This morning I came to the realization that I need to take the good with the bad. I knew this already to some degree, but I think somehow I have been letting the bad things that happen with our situation affect the rest of the day. So on days like today when Trenton started his first feeding with gagging and spitting up, normally, it would give me that sense of dread that I mentioned in a previous post. It still did give me that feeling at the moment, but then I realized I have to just take both as they come.
It may be a day-to-day struggle to not let the bad things that happen poison my day. It is important though that I not let this happen. There are going to be little things that come up in any day, whether you have a child with special needs or not.

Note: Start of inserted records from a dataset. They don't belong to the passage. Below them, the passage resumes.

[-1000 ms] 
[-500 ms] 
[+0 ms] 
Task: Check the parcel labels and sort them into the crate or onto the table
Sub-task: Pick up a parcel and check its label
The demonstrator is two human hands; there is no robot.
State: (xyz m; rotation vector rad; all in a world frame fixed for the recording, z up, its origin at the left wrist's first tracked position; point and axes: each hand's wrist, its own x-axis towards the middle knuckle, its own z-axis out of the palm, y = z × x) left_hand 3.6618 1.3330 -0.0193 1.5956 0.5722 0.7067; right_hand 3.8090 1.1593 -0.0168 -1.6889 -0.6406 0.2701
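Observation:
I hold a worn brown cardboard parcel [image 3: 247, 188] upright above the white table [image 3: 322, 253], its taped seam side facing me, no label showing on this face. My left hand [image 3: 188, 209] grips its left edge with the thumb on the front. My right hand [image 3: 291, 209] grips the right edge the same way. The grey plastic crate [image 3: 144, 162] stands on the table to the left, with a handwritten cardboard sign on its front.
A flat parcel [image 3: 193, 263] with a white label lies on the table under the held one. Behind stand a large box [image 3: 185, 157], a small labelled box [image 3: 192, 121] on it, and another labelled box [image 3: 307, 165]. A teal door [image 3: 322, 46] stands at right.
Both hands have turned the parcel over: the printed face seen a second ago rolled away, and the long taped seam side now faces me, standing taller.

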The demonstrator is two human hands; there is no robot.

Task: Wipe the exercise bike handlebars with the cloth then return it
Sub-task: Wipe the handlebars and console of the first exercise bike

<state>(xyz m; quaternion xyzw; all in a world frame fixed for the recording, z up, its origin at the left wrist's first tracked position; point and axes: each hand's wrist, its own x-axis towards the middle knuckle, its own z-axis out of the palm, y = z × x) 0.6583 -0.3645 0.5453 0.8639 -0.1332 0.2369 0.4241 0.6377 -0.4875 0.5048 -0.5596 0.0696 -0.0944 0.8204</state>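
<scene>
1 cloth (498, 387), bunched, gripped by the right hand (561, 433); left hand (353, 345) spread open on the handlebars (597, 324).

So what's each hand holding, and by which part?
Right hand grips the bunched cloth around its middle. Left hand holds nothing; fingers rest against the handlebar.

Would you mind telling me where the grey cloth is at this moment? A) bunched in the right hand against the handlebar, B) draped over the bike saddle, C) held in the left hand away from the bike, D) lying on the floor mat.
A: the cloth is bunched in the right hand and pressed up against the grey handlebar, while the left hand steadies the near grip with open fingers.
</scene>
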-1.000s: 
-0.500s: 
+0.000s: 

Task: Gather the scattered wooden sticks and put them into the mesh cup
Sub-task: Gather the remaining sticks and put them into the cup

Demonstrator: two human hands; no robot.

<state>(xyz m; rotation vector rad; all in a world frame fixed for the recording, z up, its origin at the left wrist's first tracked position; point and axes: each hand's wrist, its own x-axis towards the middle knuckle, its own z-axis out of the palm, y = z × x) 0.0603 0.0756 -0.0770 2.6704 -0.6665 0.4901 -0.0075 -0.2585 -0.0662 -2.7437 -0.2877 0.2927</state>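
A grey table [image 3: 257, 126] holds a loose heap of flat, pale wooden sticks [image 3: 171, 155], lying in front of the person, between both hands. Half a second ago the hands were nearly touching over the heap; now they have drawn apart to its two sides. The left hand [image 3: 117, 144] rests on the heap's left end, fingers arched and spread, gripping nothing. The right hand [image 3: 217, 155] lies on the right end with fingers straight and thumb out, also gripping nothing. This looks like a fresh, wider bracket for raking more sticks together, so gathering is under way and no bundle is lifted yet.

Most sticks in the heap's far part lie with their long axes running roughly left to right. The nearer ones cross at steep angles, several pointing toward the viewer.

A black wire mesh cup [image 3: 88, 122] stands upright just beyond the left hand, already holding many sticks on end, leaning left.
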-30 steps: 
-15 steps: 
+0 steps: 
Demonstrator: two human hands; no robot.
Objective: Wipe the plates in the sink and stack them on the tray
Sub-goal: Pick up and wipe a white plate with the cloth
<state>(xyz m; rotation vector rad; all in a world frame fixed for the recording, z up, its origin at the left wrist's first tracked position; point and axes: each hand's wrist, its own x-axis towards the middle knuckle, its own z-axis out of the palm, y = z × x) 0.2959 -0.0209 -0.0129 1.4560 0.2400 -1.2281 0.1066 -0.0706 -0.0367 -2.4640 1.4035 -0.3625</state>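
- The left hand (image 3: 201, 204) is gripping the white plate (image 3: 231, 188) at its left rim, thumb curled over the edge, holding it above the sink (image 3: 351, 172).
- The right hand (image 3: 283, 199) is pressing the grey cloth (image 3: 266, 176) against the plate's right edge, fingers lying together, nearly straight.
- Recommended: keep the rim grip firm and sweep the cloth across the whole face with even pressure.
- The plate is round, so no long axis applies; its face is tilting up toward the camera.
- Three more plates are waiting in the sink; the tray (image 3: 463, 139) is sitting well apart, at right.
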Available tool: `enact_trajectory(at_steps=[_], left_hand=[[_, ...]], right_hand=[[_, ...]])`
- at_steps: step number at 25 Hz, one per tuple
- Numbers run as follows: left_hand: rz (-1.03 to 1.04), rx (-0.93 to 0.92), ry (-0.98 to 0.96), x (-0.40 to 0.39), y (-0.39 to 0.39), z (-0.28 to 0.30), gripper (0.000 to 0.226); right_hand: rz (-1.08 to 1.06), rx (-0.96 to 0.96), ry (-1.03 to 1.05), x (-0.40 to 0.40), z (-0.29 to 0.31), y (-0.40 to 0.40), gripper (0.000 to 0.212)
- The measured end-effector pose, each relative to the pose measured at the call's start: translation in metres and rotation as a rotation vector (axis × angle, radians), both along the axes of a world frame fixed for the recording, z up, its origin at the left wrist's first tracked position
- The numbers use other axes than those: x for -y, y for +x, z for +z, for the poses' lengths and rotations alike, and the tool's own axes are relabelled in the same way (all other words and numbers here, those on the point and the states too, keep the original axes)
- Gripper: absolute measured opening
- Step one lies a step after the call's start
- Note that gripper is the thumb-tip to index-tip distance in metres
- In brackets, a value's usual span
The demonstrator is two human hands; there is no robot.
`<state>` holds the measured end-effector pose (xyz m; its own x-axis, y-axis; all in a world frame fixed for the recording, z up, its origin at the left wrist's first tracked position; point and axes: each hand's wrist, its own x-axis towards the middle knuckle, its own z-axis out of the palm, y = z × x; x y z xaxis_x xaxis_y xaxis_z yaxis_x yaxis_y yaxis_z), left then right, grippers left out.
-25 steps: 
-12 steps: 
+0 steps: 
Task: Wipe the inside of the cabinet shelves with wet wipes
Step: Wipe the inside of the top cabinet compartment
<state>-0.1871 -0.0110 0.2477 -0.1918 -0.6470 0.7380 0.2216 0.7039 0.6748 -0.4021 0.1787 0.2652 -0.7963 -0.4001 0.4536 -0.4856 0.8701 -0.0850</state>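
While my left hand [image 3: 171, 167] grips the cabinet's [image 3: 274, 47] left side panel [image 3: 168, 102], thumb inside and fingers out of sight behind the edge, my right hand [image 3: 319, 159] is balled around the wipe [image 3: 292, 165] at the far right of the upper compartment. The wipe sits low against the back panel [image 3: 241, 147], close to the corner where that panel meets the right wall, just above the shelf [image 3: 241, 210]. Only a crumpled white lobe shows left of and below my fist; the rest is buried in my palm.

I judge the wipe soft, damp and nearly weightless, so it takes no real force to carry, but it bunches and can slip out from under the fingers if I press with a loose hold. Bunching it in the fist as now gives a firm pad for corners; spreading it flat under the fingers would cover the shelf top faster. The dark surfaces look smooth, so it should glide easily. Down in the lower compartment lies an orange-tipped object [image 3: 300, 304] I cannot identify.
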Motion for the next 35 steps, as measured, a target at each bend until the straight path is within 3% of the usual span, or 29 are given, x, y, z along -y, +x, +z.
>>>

It is important to put into practice something that I focused on for quite some time in another blog: The Fear of the Lord. The fear of the Lord is many things, but one of the main things is that it is the awareness of Christ in every moment of our lives. I help my three year old overcome fear with the realization that Jesus is always with Him, yet it is so often to put it into practice as an adult. Maybe in my mind I think that his fears of monsters or whatever it may be pale in comparison to my fears. The reality is that they are probably just as real to both of us, and Christ is just as able to overcome mine as He is able to overcome my three year old's.
The fear of the Lord can enable us to accept the good and the bad that happens in a day because we know that He brings everything into our lives for a reason. If I let the negatives put me in the wrong frame of mind at the beginning of the day, then I will likely miss the good things He might have for me later.